Task item
This task calls for copying every line in the data below that contains the word "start".

Supplied material
*****

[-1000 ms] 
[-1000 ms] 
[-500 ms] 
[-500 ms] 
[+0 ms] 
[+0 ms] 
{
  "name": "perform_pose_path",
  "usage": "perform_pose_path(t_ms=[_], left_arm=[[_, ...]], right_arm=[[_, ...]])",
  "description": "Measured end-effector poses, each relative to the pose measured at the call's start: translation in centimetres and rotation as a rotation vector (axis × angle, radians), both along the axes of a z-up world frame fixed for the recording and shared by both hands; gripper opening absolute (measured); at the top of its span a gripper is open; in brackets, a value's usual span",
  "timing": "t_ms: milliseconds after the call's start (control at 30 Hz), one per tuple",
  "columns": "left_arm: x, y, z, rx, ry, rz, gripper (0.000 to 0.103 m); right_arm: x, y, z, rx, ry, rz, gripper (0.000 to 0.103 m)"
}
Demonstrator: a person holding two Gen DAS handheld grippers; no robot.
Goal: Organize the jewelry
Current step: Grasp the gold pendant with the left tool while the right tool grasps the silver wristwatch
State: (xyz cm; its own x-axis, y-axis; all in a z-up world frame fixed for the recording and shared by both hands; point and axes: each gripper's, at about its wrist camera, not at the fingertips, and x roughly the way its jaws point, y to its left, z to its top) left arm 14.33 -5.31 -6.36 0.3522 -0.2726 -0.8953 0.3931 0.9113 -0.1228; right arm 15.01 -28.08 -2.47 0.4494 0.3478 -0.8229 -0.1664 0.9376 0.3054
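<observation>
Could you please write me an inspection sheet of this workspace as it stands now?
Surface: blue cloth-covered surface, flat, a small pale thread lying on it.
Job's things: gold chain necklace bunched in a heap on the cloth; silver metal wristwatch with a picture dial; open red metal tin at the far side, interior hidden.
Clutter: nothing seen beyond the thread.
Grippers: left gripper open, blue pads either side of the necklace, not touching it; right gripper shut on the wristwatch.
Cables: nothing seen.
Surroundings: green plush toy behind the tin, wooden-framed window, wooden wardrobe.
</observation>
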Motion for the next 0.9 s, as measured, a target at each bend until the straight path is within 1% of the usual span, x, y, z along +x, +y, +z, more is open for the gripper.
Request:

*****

Finished exercise
  "description": "Measured end-effector poses, each relative to the pose measured at the call's start: translation in centimetres and rotation as a rotation vector (axis × angle, radians), both along the axes of a z-up world frame fixed for the recording and shared by both hands; gripper opening absolute (measured); at the top of its span a gripper is open; in brackets, a value's usual span",
  "timing": "t_ms: milliseconds after the call's start (control at 30 Hz), one per tuple",

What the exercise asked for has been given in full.